Control Structures
If-then-else
Booleans may be used to choose between one of two parsers:
block
let i = $[ '0'..'9' ]
if (i - '0') > 5
then Match 'X'
else ^ 7
The parser above parses a decimal digit and if it is larger than 5
it will try to match 'X'
from the input, otherwise it will succeed
with semantic value 7.
Guards
Guards provide one way to examine a semantic value, and their general form is:
expression is shape
A guard is a parser that will succeed if the expression has the required shape.
Boolean Guards
Perhaps the most common guard is on boolean semantic values,
which may be used to control whether parsing should continue. For example,
the following parser uses the guard (i - '0') > 5 is true
to continue
parsing (on the given alternative) only for digits larger than 5.
block
let i = $[ '0'..'9' ]
First
block
(i - '0') > 5 is true
^ "input gt 5"
^ "input leq 5"
So, if p
is a boolean value, then p is true
is a parser that
succeeds without consuming input if p
holds, and fails otherwise.
Similarly, p is false
is a parser that would succeed only
if p
is false
.
Guards on maybe
The type maybe
also supports guards, with two shapes:
just
and nothing
. For example e is just
is a parser that will
succeed only if e
is of the shape just x
form some x
. In that
case the result of the parser would be the value x
. Guards that have
no interesting result (e.g., e is true
) simply return the trivial
value {}
.
Guards on Tagged Unions
The same notation may be used to examine values of user-defined union types (see Tagged Unions)
block
let res = Choose
good = $[ 'G' ]
bad = $[ 'B' ]
Choose
block
res is good
^ "Success!"
block
res is bad
^ "Failure!"
Case
The case
construct provides an alternative method for examining semantic
values. The body of a case expression consists of a list of matches with the
syntax pattern -> result
. For example, the following expression has the same
functionality as the previous example, but avoids the need for backtracking.
block
let res = Choose
good = $[ 'G' ]
bad = $[ 'B' ]
case res of
good -> ^ "Success!"
bad -> ^ "Failure!"
A case expression can extract the value from a tagged union. In this case, the
match should have the form pattern var -> result
.
block
let res = Choose
number = $[ '0'..'9' ]
letter = $[ 'a'..'z' ]
other = UInt8
case res of
number n -> ^ (n - '0')
letter l -> ^ (l - 'a')
_ -> Fail "Something went wrong"
Here the special pattern _ -> result
serves as a default, which matches
against any value. Similarly, a pattern of the form pattern _ -> result
indicates that the value will not be used in the result.

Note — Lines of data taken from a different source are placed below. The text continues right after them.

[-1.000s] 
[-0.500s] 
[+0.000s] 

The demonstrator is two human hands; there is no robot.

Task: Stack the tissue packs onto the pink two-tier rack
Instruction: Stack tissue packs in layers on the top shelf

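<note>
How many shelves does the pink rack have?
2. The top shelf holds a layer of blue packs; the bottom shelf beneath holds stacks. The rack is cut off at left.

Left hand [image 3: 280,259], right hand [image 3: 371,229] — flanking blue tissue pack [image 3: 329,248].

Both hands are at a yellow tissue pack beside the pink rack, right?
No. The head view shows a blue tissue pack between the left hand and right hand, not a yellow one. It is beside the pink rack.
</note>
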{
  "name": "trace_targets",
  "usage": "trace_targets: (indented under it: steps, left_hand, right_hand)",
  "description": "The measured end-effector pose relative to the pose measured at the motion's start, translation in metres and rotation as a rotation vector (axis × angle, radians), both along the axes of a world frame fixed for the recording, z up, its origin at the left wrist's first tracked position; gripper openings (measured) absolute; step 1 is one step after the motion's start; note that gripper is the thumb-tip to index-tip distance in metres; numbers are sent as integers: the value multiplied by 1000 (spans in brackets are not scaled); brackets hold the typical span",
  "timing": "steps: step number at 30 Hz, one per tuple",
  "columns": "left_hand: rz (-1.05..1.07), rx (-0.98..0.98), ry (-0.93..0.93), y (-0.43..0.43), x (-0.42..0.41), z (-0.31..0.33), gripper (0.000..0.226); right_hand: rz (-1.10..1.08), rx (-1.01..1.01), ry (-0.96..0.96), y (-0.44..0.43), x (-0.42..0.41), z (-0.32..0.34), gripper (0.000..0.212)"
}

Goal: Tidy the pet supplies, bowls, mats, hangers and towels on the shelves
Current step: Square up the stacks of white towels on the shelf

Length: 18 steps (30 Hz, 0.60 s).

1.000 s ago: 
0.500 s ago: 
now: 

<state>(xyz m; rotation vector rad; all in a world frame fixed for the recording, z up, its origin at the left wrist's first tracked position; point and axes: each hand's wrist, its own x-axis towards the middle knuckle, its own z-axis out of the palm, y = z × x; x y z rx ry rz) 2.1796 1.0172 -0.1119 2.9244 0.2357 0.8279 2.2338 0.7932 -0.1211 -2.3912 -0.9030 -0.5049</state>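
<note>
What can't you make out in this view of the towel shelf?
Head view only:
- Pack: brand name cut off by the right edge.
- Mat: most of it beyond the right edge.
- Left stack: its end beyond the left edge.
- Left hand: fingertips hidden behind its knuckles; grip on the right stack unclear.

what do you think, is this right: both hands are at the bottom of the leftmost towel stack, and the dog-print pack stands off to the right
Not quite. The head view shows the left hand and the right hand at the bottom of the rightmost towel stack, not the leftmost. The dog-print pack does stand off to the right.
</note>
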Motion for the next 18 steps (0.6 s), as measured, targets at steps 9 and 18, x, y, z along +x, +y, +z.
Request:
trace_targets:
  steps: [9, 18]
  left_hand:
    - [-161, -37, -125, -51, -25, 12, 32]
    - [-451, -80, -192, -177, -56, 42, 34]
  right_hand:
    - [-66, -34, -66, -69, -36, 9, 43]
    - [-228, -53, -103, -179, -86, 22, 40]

In a parser expression, case need not be total (i.e. cover all possible patterns) as any omitted matches will implicitly result in failure and backtracking. In non-parser contexts, all case expressions are required to be total.
Todo
It should be true that guards are just syntactic sugar for case
for
loops
The for
construct can be used to iterate over collections (arrays
and dictionaries). A for-loop declares a local variable representing
the accumulated result of the computation, and a variable that is
bound to the elements of the collection. The body may be a parser, or
a semantic value. For example, the following expression sums the
values in an array of integers:
for (val = 0 : int; v in [1,2,3])
val + v
Here, val
is initially bound to 0
. Each iteration of the loop binds
v
to the current element of the sequence, then computes the value of the
body, val + v
. This returned value is the updated value of val
.
Another way to understand how this works is to see the following expression, which is the result of one step of evaluation:
for (val = 1; v in [2, 3])
val + v
for
supports an alternative form which binds both the index and
value of a collection. For example, the following loop multiplies
each element in the sequence by its index:
for (val = 0; i,v in [1,2,3])
val + (i * v)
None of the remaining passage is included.